Participate//7 Take Part//Kartenspielen – Auch eine Methode der emanzipatorischen Kunstvermittlung?!

 

Im Rahmen der Übung “‘In Normalitäten intervenieren‘ – Methoden und Perspektiven einer emanzipatorischen Kunstvermittlung“, die wir im Wintersemester 2015/16 bei der Kunstvermittlerin Elke Smodics besuchten, beschäftigten wir uns mit dem „Wie“ einer emanzipatorischen Kunst- und Kulturvermittlung. Als Abschlussarbeit entwickelten wir ein Konzept für ein emanzipatorisches Vermittlungsprojekt unserer Wahl. Inspiriert von der Installation Dispossession #2 (2013) des Künstlers Kader Attia, die in der Ausstellung Dinge bewegen vom 24.10.2015 bis zum 10.4.2016 im Museum der Moderne Salzburg zu sehen war, erarbeiteten wir ein Kartenspiel, welches sich kritisch mit kultureller Aneignung auseinandersetzt.
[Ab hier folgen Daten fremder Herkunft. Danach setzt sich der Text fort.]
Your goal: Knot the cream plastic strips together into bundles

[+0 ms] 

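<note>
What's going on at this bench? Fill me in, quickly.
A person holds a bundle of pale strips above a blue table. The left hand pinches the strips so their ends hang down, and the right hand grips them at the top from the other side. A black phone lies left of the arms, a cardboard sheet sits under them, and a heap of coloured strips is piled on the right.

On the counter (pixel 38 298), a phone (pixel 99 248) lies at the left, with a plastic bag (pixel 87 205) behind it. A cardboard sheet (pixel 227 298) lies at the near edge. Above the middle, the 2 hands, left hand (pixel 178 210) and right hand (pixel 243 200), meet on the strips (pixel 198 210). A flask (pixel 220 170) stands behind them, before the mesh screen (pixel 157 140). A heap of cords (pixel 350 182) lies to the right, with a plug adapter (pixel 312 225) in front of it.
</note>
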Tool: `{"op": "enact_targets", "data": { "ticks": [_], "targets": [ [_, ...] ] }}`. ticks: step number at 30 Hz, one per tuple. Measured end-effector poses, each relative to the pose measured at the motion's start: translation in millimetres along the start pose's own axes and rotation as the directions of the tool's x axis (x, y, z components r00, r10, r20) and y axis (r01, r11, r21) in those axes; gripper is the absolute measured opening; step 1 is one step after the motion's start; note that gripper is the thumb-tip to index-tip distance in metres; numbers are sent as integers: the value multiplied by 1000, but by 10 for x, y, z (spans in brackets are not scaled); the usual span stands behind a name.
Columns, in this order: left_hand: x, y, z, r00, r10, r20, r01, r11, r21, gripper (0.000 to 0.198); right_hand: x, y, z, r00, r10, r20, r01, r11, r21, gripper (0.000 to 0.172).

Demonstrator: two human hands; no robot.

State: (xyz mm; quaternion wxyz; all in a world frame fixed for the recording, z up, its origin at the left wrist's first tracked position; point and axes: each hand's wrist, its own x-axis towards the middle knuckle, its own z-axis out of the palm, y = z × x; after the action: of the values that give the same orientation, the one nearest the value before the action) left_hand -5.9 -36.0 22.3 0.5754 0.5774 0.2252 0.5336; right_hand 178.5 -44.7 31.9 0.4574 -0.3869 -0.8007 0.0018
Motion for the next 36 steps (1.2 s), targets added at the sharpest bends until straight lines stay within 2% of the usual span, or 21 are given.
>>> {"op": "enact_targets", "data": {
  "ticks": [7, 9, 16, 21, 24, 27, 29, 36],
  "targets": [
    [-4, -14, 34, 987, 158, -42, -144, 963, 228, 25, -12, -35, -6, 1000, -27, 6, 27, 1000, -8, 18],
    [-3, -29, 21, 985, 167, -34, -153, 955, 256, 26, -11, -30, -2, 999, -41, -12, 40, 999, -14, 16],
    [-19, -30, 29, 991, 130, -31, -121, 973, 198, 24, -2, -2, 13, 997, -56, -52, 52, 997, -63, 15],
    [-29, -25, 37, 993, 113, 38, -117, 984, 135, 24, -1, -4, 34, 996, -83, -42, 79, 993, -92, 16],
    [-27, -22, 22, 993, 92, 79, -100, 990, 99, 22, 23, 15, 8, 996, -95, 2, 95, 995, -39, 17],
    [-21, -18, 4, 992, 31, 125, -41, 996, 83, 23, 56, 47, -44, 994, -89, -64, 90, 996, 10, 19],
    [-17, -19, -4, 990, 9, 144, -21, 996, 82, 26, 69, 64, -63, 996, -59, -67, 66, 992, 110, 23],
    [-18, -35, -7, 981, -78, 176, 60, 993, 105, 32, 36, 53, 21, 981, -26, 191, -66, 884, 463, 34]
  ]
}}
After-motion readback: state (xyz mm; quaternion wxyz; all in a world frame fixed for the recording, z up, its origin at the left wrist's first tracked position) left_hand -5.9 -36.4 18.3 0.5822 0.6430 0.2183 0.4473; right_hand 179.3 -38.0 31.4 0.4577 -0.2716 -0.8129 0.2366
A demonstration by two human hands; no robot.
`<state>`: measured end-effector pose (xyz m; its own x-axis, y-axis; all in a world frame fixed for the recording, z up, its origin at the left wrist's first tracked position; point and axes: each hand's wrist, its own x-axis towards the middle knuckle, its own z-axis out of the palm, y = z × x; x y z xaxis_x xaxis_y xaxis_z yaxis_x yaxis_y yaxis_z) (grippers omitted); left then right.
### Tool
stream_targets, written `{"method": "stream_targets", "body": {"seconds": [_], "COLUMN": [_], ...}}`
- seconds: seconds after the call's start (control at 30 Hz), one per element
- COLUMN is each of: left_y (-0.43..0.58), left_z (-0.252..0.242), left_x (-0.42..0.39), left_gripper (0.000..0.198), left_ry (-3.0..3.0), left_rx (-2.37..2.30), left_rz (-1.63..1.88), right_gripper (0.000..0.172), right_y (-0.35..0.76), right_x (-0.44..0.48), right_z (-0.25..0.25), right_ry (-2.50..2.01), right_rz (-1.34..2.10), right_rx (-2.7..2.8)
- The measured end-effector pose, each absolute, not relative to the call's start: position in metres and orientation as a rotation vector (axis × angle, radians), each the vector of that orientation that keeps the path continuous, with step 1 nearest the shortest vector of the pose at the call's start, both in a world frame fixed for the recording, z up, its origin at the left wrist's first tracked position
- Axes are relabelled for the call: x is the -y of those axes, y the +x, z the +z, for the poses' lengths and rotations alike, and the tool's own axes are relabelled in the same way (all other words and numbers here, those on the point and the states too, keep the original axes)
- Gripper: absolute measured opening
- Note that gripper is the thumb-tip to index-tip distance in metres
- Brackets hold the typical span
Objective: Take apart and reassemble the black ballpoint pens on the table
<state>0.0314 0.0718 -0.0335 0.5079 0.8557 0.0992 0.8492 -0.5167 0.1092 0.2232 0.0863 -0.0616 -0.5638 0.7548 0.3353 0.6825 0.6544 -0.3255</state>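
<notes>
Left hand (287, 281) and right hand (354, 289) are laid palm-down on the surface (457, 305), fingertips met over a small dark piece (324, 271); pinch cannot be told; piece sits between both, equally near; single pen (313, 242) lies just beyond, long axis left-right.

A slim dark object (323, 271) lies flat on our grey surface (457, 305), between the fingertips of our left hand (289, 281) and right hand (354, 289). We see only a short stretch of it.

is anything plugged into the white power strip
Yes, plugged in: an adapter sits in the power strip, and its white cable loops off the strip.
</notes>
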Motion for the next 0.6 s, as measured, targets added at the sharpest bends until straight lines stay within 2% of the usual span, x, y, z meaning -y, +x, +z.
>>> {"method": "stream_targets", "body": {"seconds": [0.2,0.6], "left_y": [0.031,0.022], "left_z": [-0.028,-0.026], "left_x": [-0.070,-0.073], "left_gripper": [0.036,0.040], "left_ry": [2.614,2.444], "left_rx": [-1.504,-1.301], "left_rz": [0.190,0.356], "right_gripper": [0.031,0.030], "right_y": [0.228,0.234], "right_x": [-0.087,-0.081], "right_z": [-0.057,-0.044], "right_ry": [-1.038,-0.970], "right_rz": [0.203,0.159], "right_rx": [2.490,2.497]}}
In unserer Arbeit beschäftigen wir uns einerseits mit der Entwertung und Trivialisierung fremder Kulturen durch kulturelle Aneignung, und untersuchen andererseits das emanzipatorische Potenzial des Kartenspiels: Spielregeln sind für ein Kartenspiel von elementarer Bedeutung, aber sind diese Spielregeln in Zement gegossen, oder können wir nicht vielmehr um die Spielregeln spielen?